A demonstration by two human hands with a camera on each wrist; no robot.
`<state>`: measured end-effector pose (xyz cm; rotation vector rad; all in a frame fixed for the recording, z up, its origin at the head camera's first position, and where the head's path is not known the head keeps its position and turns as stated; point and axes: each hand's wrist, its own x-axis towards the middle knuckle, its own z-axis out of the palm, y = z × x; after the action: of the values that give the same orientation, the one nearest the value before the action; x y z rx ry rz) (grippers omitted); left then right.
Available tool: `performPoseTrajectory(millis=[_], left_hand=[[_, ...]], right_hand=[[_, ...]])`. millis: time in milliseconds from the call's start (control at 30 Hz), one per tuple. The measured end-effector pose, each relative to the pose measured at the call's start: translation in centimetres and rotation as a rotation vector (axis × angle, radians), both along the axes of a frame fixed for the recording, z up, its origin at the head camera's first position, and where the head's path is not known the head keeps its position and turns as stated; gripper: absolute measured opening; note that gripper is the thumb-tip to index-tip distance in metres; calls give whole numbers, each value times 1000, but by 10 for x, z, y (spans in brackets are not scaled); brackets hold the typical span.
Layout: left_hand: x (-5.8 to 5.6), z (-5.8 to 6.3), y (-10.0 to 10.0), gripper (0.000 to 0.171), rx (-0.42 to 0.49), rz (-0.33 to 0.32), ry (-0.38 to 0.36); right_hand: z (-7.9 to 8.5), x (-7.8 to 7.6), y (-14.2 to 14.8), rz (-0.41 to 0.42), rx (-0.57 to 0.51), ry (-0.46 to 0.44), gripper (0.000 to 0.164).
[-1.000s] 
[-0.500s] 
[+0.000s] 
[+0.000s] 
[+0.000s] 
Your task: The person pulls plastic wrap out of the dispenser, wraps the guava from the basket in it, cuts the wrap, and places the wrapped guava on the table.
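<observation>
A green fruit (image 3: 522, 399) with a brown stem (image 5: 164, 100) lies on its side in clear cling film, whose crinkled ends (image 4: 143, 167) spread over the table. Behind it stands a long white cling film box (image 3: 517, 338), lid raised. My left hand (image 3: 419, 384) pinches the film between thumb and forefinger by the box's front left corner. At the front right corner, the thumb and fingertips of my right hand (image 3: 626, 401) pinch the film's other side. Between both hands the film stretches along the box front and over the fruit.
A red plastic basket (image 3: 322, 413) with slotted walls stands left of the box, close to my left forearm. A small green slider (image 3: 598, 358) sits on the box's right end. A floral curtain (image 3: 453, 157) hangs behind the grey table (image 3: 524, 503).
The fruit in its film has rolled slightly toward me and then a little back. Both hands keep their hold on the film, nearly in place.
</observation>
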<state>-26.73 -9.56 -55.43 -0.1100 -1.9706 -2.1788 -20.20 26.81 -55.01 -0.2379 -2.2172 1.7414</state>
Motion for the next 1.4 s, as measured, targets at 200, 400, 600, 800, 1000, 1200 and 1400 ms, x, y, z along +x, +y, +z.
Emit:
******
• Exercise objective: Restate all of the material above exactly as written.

• Solution:
A demonstration by two human hands with a camera on each wrist; no robot.
`<state>`: measured end-effector pose (xyz cm; rotation vector rad; all in a frame fixed for the recording, z up, its origin at the head camera's first position, and where the head's path is not known the head keeps its position and turns as stated; point and axes: each hand's wrist, its own x-axis towards the middle knuckle, its own z-axis out of the palm, y = z × x; after the action: of the values that give the same orientation, the one nearest the value before the action; x y z rx ry rz) (grippers omitted); left then right.
Available tool: `performPoseTrajectory(millis=[_], left_hand=[[_, ...]], right_hand=[[_, ...]])`. millis: time in milliseconds from the call's start (control at 30 Hz), one per tuple. The measured end-effector pose, each relative to the pose measured at the call's start: translation in centimetres and rotation as a rotation vector (axis × angle, radians), both along the axes of a frame fixed for the recording, z up, its origin at the head camera's first position, and where the head's path is not known the head keeps its position and turns as stated; gripper: absolute measured opening; note that gripper is the thumb-tip to index-tip distance in metres; calls give whole numbers, each value times 1000, but by 10 for x, z, y (spans in brackets are not scaled); brackets hold the typical span.
Layout: left_hand: x (-5.8 to 5.6), z (-5.8 to 6.3), y (-10.0 to 10.0), gripper (0.000 to 0.171), rx (-0.42 to 0.49), rz (-0.33 to 0.32), ry (-0.38 to 0.36); right_hand: z (-7.9 to 8.5), x (-7.8 to 7.6), y (-14.2 to 14.8), rz (-0.41 to 0.42), rx (-0.57 to 0.51), ry (-0.46 to 0.44), gripper (0.000 to 0.164).
[-1.000s] 
[-0.500s] 
[+0.000s] 
[+0.000s] 
[+0.000s] 
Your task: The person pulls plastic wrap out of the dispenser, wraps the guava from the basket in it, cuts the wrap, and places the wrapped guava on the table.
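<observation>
A green fruit (image 3: 522, 399) with a brown stem (image 5: 164, 100) lies on its side in clear cling film, whose crinkled ends (image 4: 143, 167) spread over the table. Behind it stands a long white cling film box (image 3: 517, 338), lid raised. My left hand (image 3: 419, 384) pinches the film between thumb and forefinger by the box's front left corner. At the front right corner, the thumb and fingertips of my right hand (image 3: 626, 401) pinch the film's other side. Between both hands the film stretches along the box front and over the fruit.
A red plastic basket (image 3: 322, 413) with slotted walls stands left of the box, close to my left forearm. A small green slider (image 3: 598, 358) sits on the box's right end. A floral curtain (image 3: 453, 157) hangs behind the grey table (image 3: 524, 503).
The fruit in its film has rolled slightly toward me and then a little back. Both hands keep their hold on the film, nearly in place.
</observation>
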<state>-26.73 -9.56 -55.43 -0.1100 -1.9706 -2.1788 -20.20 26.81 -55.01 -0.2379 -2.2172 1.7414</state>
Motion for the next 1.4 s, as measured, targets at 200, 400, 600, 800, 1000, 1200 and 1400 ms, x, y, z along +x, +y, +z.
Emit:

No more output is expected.